The fourth issue addressed was concerns about road safety. Residents have repeatedly indicated that the S-curve right in front of the property is a problem for vehicles trying to make left turns from either direction on St. Johns Avenue. The developer’s response: “We agreed to do some road enhancements right at the S-curve, reducing the width of the lanes at DOT’s recommendation and we’re going to enhance pedestrian accessibility, including the sidewalks.”
Insufficient parking was another concern that residents had for the proposed retail space, which could include an upscale restaurant and a coffee shop. The developer’s answer to the neighborhood’s concerns about lack of parking was to nearly double the Overlay’s requirements. “The Overlay allowed for a 50% reduction but we did not take it,” responded Balanky.

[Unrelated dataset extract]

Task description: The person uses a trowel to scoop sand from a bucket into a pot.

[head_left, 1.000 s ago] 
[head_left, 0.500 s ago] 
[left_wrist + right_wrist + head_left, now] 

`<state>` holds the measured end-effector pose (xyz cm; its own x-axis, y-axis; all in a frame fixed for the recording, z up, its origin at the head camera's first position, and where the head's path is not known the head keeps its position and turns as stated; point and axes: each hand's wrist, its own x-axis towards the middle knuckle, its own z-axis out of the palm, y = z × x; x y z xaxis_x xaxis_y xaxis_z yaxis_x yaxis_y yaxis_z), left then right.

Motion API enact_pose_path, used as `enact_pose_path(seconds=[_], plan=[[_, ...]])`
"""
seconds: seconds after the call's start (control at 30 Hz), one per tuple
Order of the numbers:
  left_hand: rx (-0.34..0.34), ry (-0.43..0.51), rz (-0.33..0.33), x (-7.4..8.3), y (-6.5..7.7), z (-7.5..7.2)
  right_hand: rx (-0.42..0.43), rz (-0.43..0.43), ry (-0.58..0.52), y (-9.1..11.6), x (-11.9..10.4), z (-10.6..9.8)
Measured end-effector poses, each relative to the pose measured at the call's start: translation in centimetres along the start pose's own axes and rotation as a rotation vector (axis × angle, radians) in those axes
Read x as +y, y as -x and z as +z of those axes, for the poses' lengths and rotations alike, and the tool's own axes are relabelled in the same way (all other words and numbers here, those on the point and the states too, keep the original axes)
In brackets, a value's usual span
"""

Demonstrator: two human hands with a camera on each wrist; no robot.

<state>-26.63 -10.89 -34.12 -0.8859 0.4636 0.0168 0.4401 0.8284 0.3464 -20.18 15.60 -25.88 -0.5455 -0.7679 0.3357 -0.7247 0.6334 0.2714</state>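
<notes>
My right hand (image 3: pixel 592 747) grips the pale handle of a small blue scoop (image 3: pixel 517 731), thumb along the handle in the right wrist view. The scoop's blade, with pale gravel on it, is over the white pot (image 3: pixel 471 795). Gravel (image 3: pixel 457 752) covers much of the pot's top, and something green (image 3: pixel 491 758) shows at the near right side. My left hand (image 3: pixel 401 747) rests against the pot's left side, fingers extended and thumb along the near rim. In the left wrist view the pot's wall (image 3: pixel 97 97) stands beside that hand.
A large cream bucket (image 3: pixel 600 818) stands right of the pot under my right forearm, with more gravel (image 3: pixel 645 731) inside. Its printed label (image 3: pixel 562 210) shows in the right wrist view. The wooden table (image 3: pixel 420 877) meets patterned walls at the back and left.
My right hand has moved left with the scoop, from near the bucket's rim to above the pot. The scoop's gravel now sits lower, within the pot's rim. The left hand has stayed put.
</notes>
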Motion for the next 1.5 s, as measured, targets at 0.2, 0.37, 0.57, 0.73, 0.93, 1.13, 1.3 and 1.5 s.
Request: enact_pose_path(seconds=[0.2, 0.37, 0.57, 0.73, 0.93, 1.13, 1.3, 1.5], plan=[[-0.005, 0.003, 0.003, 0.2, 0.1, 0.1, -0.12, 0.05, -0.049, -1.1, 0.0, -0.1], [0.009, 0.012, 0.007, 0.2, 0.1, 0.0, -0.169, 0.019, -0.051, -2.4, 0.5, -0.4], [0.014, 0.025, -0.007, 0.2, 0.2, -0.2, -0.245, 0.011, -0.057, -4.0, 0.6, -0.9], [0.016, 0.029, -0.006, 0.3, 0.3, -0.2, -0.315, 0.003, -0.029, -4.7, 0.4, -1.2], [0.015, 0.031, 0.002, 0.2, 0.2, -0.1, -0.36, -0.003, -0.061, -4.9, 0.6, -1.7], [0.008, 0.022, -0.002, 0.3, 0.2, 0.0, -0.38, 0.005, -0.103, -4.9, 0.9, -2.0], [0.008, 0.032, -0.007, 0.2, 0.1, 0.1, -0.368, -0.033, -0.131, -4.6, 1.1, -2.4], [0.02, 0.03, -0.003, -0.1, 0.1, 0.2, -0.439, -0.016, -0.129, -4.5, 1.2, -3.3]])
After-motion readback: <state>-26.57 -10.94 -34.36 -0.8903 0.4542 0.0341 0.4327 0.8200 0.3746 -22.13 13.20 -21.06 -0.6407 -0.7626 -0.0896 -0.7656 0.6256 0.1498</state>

An attendee at the third community meeting scrutinizes  the renderings of the proposed development

An attendee at the third community meeting scrutinizes
the renderings of the proposed development

What continues to be the thorniest issue is the fear that the project is too dense, and will result in too much traffic.
While the developer has chiseled away at the number of units and net leasable square footage (dropping from 339 to 260 units and from 302,000 to 282,000 square feet), the refrain from RAP and residents in the Arden, Fishweir and Fairfax neighborhoods continues to be “It’s too big.”
At the Oct. 9 meeting, Dr. Wayne Wood asked “How big is this really? You’ve heard us say this property is still too dense.” He noted that the building’s footprint is much bigger than the Castillo de San Marcos fort in St. Augustine and twice as tall, and that, as proposed, it’s bigger than EverBank Field.
“Friends, that’s a big, massive building…too big for our neighborhood,” he continued. “We need to do some more scaling down; we’re not there yet. The original PUD at 166 units is closer to the density that this project deserves and needs.”

During the question-and-answer period after the presentations, Jack Swiadek, representing the Fishweir neighborhood, requested that the developer cut his proposed number of units in half – to 130, and create condos rather than apartments. Others at the gathering indicated they would be satisfied if the total number of units did not exceed that of the 2006 PUD.

Whether the project includes 260 units or 166 or something in between, the net leasable square footage at 282,000 square feet won’t change and that is what drove the traffic study, according to Steve Diebenow, attorney for the development. Cutting the retail space in half will result in substantially less traffic, noted Balanky. “The retail is where the traffic comes from. The more dramatically you reduce the retail, the more dramatically you reduce the impacts.”
At meeting’s end, those in attendance were urged to send emails – pro or con – to District 14 Councilman Jim Love and to the Planning Department prior to the Nov. 14 public hearing.